This will be the last in my series of Path II Programmable blogs. The Path II Programmable training courses and project have been a great learning experience. Although it's not without headaches and frustration, I'm really enjoying working with the the Xilinx MPSoC FPGA ecosystem and the Avnet Ultra96v2 hardware. Doing a project really pulls together all that you've learned from the training but it unfortunately also exposes what you didn't learn or understand. I appreciate Element14 for the opportunity to participate in Path II Programmable. I added a list of my other PIIP blogs at the end of this post.

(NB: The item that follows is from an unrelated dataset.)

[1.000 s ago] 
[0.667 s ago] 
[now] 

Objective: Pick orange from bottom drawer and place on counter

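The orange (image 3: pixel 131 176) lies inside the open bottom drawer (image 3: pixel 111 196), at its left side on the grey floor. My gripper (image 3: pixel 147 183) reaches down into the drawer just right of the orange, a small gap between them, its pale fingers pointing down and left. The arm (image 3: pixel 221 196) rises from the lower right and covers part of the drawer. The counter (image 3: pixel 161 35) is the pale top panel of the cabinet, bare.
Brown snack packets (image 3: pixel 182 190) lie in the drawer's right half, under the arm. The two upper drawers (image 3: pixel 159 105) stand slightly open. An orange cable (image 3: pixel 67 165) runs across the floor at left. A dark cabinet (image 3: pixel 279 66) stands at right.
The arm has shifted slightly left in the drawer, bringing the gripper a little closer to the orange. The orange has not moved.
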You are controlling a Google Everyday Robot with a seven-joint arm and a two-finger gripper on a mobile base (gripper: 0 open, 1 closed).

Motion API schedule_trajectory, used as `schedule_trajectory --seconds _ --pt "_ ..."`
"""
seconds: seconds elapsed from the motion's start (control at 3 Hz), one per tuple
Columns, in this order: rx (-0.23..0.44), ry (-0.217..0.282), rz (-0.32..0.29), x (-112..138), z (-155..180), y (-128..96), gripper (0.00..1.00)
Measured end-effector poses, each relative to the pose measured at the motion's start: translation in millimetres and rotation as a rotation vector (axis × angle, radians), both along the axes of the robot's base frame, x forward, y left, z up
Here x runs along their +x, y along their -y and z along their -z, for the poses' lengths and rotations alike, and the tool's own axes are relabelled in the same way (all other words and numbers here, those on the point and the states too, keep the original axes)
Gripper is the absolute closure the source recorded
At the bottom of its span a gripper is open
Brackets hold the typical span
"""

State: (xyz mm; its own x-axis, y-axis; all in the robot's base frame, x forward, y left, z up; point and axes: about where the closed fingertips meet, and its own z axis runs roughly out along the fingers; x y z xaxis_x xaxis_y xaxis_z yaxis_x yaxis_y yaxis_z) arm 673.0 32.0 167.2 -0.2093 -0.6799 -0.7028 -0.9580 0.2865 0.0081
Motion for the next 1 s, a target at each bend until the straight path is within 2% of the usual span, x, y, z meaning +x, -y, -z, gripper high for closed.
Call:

Project: Embedded Vision Processor
Here is the block diagram of the project:
- Capture IP camera RTSP video stream using OpenCV
- Process video stream with neural network implemented in PL
- Process neural network response in PS
- Output video stream via Display Port to HDMI monitor
Even with a simple feature set there are many elements involved in implementing this project on the Ultra96, not the least of which is the learning curve for the tools and hardware. I estimate that it will take me 4-8 additional weeks to fully implement the system that I want. For the purposes of PIIP, I thought that I would demonstrate some of the features and indicate what I have accomplished and what I have left to do.
- JTAG/UART Pod
- Power supply, 12V 4A
- Trendnet USB3 to Ethernet adapter (not used - see text)
- HDMI monitor
- Outdoor PTZ IP camera (digital zoom only) 1280x720
- Indoor PTZ IP camera (digital zoom only) 1280x720
- Mini DP to HDMI active cable
- Micro USB to USB-A cable
- 16GB FAT32 microSD card
I needed to create a hardware/software platform using the Ultra96v2 that would provide the capabilities required for the feature set. I used the DPU TRD for the Ultra96 as a starting point (Deep Learning Processor Reference Design) DPU Integration Tutorial https://github.com/Xilinx/Edge-AI-Platform-Tutorials/tree/master/docs/DPU-Integration. The reference design is for an Ultra96v1 and the 2018.2 toolset, so there were some modifications required to use the Ultra96v2 and 2018.3 toolset.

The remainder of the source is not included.